Work to be completed: Your copy of the data should match it exactly, leaving out only the pictures.

+++++

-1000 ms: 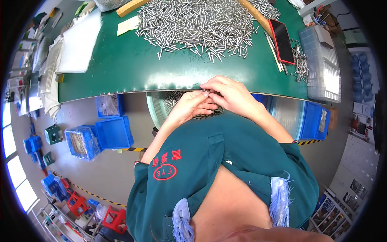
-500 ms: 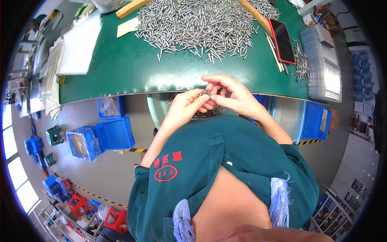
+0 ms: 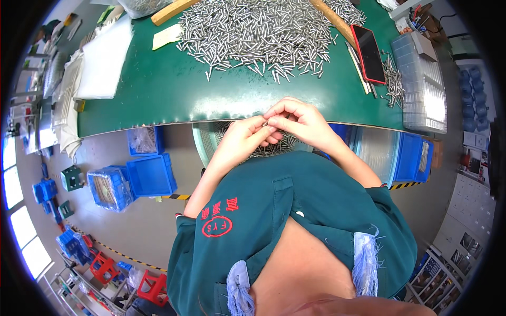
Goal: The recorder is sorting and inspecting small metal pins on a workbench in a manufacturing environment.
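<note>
My left hand (image 3: 240, 139) and my right hand (image 3: 305, 126) meet just off the table's front edge. The left fingers are curled around a few small metal pins (image 3: 265, 124), which are mostly hidden now. The right thumb and fingers close over the same pins from the other side, their tips against the left fingertips. Below both hands stands a pale green basin (image 3: 202, 145) holding many loose metal pins (image 3: 271, 148). On the green table (image 3: 174, 100), beyond the hands, spreads a large heap of similar stepped pins (image 3: 258, 37).
Wooden bars (image 3: 171, 11) flank the heap, with a yellow note (image 3: 167, 36) at its left. A red-edged phone (image 3: 368, 54), thin rods (image 3: 358, 68) and clear plastic trays (image 3: 424, 84) lie at the right. White sheets (image 3: 108, 58) cover the far left. Blue crates (image 3: 151, 175) stand on the floor.
The right fingers have come down and closed over the pins, which showed more plainly between the fingertips before. The left hand has barely moved.
</note>
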`<action>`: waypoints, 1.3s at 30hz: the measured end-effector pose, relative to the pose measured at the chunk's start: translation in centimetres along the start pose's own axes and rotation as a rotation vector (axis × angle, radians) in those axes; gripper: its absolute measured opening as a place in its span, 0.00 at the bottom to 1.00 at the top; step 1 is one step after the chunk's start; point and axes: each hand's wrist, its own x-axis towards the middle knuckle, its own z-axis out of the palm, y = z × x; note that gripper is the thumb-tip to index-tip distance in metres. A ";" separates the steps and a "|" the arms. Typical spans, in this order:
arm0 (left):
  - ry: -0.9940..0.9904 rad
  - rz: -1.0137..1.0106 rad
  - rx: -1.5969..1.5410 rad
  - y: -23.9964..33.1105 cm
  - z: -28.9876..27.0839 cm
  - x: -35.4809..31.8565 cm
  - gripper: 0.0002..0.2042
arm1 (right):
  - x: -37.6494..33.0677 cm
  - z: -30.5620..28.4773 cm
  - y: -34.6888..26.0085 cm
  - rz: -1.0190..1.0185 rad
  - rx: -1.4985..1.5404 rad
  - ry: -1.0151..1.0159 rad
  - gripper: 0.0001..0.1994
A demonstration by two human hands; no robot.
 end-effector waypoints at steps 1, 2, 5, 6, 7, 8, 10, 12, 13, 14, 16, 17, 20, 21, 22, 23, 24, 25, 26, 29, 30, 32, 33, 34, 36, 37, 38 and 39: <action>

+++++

The completed task:
-1000 ms: 
-500 ms: 
+0 ms: 
Goal: The recorder is sorting and inspecting small metal pins on a workbench in a manufacturing environment.
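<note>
My left hand (image 3: 240, 139) and my right hand (image 3: 305, 126) meet just off the table's front edge. The left fingers are curled around a few small metal pins (image 3: 265, 124), which are mostly hidden now. The right thumb and fingers close over the same pins from the other side, their tips against the left fingertips. Below both hands stands a pale green basin (image 3: 202, 145) holding many loose metal pins (image 3: 271, 148). On the green table (image 3: 174, 100), beyond the hands, spreads a large heap of similar stepped pins (image 3: 258, 37).
Wooden bars (image 3: 171, 11) flank the heap, with a yellow note (image 3: 167, 36) at its left. A red-edged phone (image 3: 368, 54), thin rods (image 3: 358, 68) and clear plastic trays (image 3: 424, 84) lie at the right. White sheets (image 3: 108, 58) cover the far left. Blue crates (image 3: 151, 175) stand on the floor.
The right fingers have come down and closed over the pins, which showed more plainly between the fingertips before. The left hand has barely moved.
</note>
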`<action>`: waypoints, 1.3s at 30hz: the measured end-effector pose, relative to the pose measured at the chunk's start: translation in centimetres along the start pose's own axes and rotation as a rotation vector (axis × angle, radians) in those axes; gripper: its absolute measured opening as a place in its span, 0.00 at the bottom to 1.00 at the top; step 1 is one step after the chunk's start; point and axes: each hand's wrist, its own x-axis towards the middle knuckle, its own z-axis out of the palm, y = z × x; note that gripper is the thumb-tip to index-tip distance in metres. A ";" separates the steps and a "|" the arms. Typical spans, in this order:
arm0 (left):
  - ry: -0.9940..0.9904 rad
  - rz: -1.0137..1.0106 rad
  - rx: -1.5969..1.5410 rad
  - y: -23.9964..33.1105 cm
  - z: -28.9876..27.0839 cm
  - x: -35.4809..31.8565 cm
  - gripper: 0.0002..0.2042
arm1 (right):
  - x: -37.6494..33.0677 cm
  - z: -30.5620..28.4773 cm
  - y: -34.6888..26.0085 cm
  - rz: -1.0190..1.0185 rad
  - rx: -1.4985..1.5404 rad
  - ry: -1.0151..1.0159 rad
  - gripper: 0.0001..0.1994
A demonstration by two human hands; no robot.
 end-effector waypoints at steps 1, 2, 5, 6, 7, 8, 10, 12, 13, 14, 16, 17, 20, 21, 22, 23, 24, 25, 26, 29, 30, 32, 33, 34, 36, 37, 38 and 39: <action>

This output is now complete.